Energy, inertia, and correlation derived from apparent diffusion coefficient (ADC) maps and T2WI had a statistically significant difference among the five groups. Kurtosis, energy, inertia, correlation on ADC maps and Energy, inertia on T2WI were moderately related to the GGG trend. ADC-energy and T2-energy were significant independent predictors of the GGG trend. ADC-energy, T2WI-energy, and T2WI-correlation had a statistically significant difference between GGG1 and GGG2-5. ADC-energy were significant independent predictors of the GGG1. ADC-energy, T2WI-energy, and T2WI-correlation showed satisfactory diagnostic efficiency of GGG1 (area under the curve (AUC) 84.6, 74.3, and 83.5%, respectively), and ADC-energy showed excellent sensitivity and specificity (88.9 and 95.1%, respectively).

CONCLUSION

TA parameters ADC-energy and T2-energy played an important role in predicting GGG trend.
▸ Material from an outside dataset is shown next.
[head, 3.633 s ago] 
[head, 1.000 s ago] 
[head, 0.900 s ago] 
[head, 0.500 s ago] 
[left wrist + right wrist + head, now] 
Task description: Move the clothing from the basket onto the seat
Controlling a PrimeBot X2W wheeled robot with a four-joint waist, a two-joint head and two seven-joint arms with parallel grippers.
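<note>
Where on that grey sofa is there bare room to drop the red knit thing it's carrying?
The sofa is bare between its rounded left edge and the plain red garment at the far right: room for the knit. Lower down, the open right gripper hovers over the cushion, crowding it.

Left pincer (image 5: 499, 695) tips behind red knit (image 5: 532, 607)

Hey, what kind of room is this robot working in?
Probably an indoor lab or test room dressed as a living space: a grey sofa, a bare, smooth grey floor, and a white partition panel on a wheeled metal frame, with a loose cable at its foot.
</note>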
Both ADC-energy and T2-correlation produced a high diagnostic power of GGG1, and ADC-energy was perfect predictors of GGG1.

ADVANCES IN KNOWLEDGE

TA parameters were innovatively used to predict new GGG trend, and the predictive factors of GGG1 were screen out.

摘要

目的

探讨多参数磁共振成像(mpMRI)纹理分析(TA)预测新 Gleason 分级分组(GGG)的潜在价值。

方法

回顾性分析 50 例患者的 58 个病灶,这些患者在经直肠超声(TRUS)引导下前列腺核心穿刺活检前均接受了 mpMRI 扫描,包括 T2 加权成像(T2WI)和弥散加权成像(DWI)。通过后处理软件获得 TA 参数,将每个病灶分配到相应的 GGG。对 T2WI 和 DWI 得出的 TA 参数进行详细的统计学分析。

结果

表观弥散系数(ADC)图和 T2WI 得出的能量、惯性和相关性在 5 组间有统计学差异。峰度、ADC 图上的能量、惯性和相关性以及 T2WI 上的能量和惯性与 GGG 趋势中度相关。ADC 能量和 T2WI 能量是 GGG 趋势的显著独立预测因子。ADC 能量、T2WI 能量和 T2WI 相关性在 GGG1 和 GGG2-5 之间有统计学差异。ADC 能量是 GGG1 的显著独立预测因子。ADC 能量、T2WI 能量和 T2WI 相关性对 GGG1 具有较好的诊断效率(曲线下面积(AUC)分别为 84.6%、74.3%和 83.5%),ADC 能量具有较好的敏感性和特异性(分别为 88.9%和 95.1%)。

结论

TA 参数 ADC 能量和 T2 能量在预测 GGG 趋势方面起着重要作用。ADC 能量和 T2 相关性均对 GGG1 具有较高的诊断效能,而 ADC 能量是 GGG1 的完美预测因子。

知识进展

TA 参数被创新性地用于预测新的 GGG 趋势,并筛选出 GGG1 的预测因素。